As for me, I an neither disappointed nor surprised, not after this now thoroughly corrupt organization awarded a Pulitzer prize for the racist, fake history lesson of “The 1619 Project.” In truth I am impressed: the deliberate decision to ignore such a deserving photo says to all, “Yes, the Pulitzers are partisan and politically biased. We don’t care. In fact, we’re proud. Suck it!”
Thanks for your candor. We get the message.
“Res Ipsa Loquitur” at the Vatican: The Pope’s Tombstone
Did you know that the spacing between letters is known as kerning? I had never encountered the term before, so the high profile botch committed by the stonecutter and those responsible for overseeing the completion of the recently deceased Pope’s tombstone has had at least one salutary effect: it has shined a spotlight on a seldom used word. Thanks, you boobs!
It and they have also revealed stunning ineptitude and carelessness at the highest level of public visibility and historical permanence. The kerning between the letters on Pope Francis’s tombstone make the ten letters read “F R A NCISC VS, rather than how it was supposed to read, “FRANCISCVS,” his name in Latin.
Brilliant. I wonder…. what’s the punishment in Hell for poor workmanship?
Regarding “Conclave”
As the Cardinals meet in Rome to find a new Pope for real, it is a propitious time to consider “Conclave,” the “thriller” (as Wikipedia calls it, a stretch) about a fictional conclave after the death of a fictional Pope. I had several friends recommend the film to me, and I finally watched it this week.
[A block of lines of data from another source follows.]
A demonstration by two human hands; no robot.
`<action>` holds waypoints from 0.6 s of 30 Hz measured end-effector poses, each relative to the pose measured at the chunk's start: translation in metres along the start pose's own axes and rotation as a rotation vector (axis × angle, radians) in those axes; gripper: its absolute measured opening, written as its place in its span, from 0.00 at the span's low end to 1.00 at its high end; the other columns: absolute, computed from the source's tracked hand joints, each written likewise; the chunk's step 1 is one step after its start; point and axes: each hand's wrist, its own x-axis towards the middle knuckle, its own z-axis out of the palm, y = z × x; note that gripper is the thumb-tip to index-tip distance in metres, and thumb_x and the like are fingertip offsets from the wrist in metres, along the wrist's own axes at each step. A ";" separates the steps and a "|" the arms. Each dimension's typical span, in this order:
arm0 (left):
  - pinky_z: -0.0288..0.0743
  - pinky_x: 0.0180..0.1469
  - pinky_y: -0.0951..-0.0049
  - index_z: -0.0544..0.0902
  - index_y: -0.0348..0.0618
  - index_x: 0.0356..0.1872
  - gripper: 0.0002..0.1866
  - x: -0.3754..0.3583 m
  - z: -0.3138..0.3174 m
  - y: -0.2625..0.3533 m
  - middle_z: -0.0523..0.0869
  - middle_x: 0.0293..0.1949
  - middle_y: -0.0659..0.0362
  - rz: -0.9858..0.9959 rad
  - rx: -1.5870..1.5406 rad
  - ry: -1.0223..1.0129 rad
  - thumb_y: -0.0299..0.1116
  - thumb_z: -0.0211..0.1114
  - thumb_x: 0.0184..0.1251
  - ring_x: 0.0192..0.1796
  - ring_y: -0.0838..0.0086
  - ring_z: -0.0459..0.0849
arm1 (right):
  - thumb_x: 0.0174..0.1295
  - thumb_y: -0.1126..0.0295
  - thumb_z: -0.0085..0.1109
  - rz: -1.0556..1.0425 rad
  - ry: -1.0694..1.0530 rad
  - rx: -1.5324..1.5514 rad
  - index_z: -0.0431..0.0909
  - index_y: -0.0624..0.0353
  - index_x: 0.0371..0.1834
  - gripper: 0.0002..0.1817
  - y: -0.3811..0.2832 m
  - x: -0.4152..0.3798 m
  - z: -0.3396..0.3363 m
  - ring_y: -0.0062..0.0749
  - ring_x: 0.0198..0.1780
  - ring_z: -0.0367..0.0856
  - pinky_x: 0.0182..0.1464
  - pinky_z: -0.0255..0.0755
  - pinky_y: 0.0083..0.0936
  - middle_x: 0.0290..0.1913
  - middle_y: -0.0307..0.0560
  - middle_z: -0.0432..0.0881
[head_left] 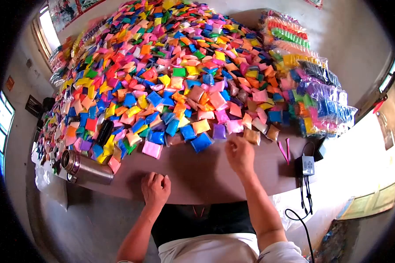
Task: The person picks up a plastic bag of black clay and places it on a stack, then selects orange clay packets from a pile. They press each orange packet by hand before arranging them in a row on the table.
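My left hand (156, 188) rests at the table's near edge with its fingers curled in, and nothing shows in it. Farther forward, my right hand (240, 154) is closed beside the front of a big heap of small coloured packets (180, 72). Whatever its fingers may hold is hidden. Just to its right lies a tan packet (252, 136). A purple packet (219, 131) and a pink packet (234, 126) are close beyond the knuckles. Left of that hand, a blue packet (201, 143) sticks out from the heap onto the brown tabletop (184, 175).
A steel flask (87, 168) lies on its side at the left, near a black object (104, 132). Pink tweezers (285, 151) and a grey device with cables (307, 165) are at the right. Clear bags of sorted packets (324, 96) are stacked behind them.
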 end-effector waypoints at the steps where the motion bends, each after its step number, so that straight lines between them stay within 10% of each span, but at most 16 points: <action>1: 0.71 0.41 0.55 0.75 0.42 0.22 0.10 -0.001 0.002 -0.001 0.77 0.29 0.53 0.000 -0.022 -0.003 0.31 0.66 0.58 0.36 0.55 0.79 | 0.56 0.71 0.63 -0.088 0.015 -0.103 0.81 0.59 0.31 0.04 -0.002 -0.016 0.007 0.46 0.33 0.81 0.35 0.74 0.39 0.28 0.50 0.80; 7: 0.71 0.39 0.55 0.75 0.42 0.22 0.10 -0.001 0.002 -0.002 0.77 0.29 0.53 0.043 -0.018 0.034 0.31 0.66 0.58 0.35 0.55 0.78 | 0.56 0.72 0.60 -0.232 -0.091 -0.234 0.80 0.58 0.40 0.09 -0.022 -0.066 0.026 0.47 0.49 0.73 0.53 0.68 0.39 0.48 0.48 0.76; 18: 0.70 0.40 0.54 0.75 0.43 0.22 0.10 -0.002 0.005 -0.004 0.76 0.28 0.54 -0.007 -0.071 -0.011 0.31 0.66 0.58 0.34 0.55 0.78 | 0.59 0.69 0.60 -0.228 -0.095 -0.194 0.78 0.58 0.42 0.09 -0.015 -0.066 0.025 0.46 0.48 0.72 0.51 0.68 0.40 0.48 0.49 0.76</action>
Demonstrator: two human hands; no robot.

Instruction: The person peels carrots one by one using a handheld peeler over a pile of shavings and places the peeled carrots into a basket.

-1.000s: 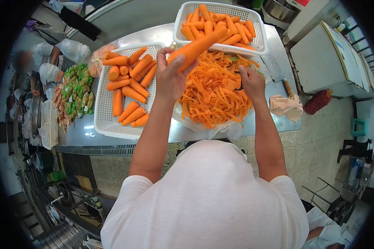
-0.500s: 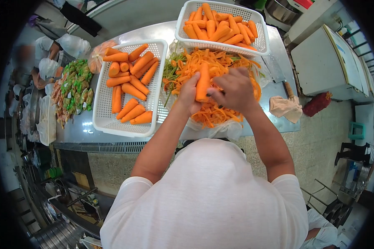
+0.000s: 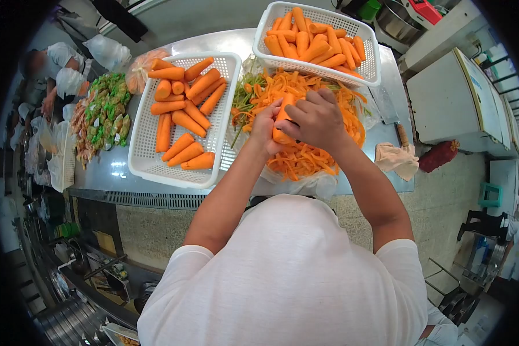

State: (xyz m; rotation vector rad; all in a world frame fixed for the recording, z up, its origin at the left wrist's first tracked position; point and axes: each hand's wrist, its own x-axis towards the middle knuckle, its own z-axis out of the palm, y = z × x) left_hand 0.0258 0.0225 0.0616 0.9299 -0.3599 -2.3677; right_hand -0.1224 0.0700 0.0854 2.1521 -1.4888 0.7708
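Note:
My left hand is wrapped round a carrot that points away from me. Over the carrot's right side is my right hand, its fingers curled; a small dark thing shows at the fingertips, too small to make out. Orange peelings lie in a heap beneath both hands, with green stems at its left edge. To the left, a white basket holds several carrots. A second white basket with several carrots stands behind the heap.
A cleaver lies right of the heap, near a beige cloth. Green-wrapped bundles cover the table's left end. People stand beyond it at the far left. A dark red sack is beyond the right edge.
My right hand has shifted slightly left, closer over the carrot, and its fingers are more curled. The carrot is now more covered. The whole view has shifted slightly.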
I’ll complete this ethics overview without spoilers since the film is relatively new, but wow, what a disappointment. Strong cast, excellent performances, brilliant production design and cinematography, but still, “Conclave” has to be one of the most wildly over-praised films I’ve seen since “Don’t Look Up!,” “The Crying Game” or “Ghost.” This overt Hollywood woke propaganda piece received eight nominations at the 97th Academy Awards, a number once reserved for all-time classics like “Ben-Hur,” “West Side Story” or “Lawrence of Arabia.” Its Best Picture nomination shows how far movie-making standards have fallen and that it won Best Adapted Screenplay is outrageous, since the screenplay was the worst aspect of the movie, predictable, over-wrought and unbelievable.
My late wife was superb at sleuthing out “surprise” endings of movies by the half-way mark or earlier; this time I felt like I was channeling her spirit because I guessed the movie’s ending (and woke propaganda mission) the second the key character showed up. I also thought, “Oh no, really? They are stooping to this?” Indeed they were.
“Conclave” is, ultimately, trivial and soap opera-ish, no better and less entertaining than the loony movie version of Dan Brown’s follow-up to “The Da Vinci Code,” “Angels and Demons.” Along the way to an anti-climax, we get more of the “white man bad/black man victim,” pro-LGTBQ+ proselytizing that Tinseltown has been addicted to for years.
I’ll give “Conclave” this: it was better than “Snow White” and a lot shorter than “Wicked.”